Officials with the Network Centric Operations Industry Consortium (NCOIC) say the US Federal Aviation Administration is "headed down the right street" with its architecture for the next generation air transportation system (NextGen) in the 2025 timeframe.

The high level "company-neutral" overview, which was provided by experts from 13 of the more than 90 member companies from 19 countries that make up the consortium, is the first deliverable in a five-year $10 million OTA contract issued by the FAA in July.

The non-competed other transaction agreement (OTA) provides the FAA with guidance about NextGen architecture, particarly as it relates to the network centric operations aspects, where each aircraft will represent a node on the network. Participating companies, which included Boeing, BAE and EADS for the first FAA task, bid on the work and are repaid at 50 cents on the dollar for their time. NCOIC had earlier provided two technical reviews, or white papers, to the FAA regarding a comparison of NextGen with the European equivalent, SESAR, and the FAA's information exchange security plan.
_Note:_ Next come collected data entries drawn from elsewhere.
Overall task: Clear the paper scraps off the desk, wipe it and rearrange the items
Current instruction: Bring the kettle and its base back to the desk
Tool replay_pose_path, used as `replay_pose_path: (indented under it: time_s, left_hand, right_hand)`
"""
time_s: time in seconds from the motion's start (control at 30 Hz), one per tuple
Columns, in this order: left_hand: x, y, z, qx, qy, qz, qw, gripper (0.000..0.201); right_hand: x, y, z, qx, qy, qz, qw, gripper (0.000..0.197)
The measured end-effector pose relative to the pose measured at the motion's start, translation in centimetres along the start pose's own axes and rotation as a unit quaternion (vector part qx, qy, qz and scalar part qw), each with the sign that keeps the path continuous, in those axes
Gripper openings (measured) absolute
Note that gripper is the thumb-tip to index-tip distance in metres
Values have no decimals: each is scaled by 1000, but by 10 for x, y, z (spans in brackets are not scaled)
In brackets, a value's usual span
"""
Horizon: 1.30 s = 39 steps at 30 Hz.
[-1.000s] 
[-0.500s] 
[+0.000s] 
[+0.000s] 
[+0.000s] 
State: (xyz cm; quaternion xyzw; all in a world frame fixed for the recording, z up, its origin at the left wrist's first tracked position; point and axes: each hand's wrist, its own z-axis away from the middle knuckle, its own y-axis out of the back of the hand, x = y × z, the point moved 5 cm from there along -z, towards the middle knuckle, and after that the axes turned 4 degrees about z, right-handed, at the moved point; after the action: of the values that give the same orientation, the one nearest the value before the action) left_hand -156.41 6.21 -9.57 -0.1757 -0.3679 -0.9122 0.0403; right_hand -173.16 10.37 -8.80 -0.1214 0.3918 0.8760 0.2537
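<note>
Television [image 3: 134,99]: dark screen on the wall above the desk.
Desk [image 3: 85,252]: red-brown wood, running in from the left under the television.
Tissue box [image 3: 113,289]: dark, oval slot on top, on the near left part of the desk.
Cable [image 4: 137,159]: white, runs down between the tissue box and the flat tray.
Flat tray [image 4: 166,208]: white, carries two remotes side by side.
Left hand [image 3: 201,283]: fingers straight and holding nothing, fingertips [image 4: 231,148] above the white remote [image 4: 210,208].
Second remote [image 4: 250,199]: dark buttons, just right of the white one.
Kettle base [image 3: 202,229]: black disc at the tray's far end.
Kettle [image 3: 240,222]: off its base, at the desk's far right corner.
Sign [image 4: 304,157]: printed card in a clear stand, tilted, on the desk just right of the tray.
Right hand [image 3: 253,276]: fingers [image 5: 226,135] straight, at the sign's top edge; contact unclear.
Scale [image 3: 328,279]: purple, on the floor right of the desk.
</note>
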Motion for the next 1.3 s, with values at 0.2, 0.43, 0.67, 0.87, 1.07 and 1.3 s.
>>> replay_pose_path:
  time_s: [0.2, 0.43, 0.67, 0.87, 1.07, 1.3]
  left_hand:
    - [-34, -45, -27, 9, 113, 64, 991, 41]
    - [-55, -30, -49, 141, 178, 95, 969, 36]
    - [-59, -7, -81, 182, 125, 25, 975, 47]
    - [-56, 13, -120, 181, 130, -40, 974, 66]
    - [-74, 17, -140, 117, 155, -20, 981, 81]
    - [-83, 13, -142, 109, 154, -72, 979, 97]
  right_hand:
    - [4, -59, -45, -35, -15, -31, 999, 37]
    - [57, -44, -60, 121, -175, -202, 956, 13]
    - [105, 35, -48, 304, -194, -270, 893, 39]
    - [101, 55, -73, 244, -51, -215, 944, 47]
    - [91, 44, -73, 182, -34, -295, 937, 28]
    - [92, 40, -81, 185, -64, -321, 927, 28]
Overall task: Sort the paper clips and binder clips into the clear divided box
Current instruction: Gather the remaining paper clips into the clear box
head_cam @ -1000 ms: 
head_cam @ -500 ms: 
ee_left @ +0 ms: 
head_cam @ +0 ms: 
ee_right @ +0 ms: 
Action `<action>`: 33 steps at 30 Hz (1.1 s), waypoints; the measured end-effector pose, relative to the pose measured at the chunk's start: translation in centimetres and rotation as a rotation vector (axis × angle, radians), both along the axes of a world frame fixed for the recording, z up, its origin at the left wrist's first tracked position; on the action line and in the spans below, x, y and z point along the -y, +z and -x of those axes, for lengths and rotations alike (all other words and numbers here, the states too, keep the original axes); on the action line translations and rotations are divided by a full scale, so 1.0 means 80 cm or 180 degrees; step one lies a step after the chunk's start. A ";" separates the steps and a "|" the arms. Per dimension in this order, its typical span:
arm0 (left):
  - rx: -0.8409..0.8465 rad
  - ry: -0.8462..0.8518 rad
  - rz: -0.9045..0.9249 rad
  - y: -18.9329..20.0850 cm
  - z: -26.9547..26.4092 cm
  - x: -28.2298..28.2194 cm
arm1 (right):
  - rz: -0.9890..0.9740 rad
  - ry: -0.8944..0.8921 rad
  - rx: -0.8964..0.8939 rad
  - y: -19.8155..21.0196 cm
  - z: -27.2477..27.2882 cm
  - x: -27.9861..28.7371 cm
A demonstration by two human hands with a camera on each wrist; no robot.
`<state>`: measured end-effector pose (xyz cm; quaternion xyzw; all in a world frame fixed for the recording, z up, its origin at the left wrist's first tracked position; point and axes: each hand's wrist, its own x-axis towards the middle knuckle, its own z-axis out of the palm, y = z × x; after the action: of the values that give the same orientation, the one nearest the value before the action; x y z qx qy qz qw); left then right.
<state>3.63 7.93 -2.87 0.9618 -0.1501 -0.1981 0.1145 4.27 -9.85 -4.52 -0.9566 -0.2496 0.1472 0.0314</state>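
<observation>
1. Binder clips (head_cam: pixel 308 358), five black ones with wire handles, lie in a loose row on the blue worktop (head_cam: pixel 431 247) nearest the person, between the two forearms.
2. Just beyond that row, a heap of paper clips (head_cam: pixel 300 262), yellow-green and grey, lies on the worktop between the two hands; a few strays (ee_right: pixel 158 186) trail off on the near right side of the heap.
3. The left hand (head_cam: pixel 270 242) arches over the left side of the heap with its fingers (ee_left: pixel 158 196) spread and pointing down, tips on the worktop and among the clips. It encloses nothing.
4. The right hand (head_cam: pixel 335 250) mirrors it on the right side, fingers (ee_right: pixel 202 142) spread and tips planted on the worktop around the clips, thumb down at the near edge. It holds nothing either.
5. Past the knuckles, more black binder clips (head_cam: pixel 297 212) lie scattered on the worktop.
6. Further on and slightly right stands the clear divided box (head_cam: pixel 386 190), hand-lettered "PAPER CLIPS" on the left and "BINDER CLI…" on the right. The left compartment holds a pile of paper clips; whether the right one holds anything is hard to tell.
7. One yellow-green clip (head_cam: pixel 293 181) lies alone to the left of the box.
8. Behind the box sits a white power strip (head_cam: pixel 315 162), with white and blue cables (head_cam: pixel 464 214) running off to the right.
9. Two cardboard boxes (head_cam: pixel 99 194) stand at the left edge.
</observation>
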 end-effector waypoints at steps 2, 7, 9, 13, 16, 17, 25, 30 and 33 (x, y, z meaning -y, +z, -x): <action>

NCOIC was formed five years ago in part to provide company-neutral engineering guidance for tasks such as NextGen. Officials say the consortium is currently working on about 30 projects.

As part of the first task, NCOIC participants determined that while the FAA was generally on track, more clarification was needed on the intended interoperability of NextGen with European and international systems. Other areas that need attention are the interrelationships between voice and data communications, clarity on the role of satellite navigation, more details on how weather information is gathered and used and methods for inserting emerging technologies into NextGen over time. Comments received by the FAA are deidentified.

NCOIC officials say the next task has not been defined, but could include gaining a better understanding of how technologies in the NextGen roadmap "interplay" with the architecture as written for the 2025 NextGen operational state.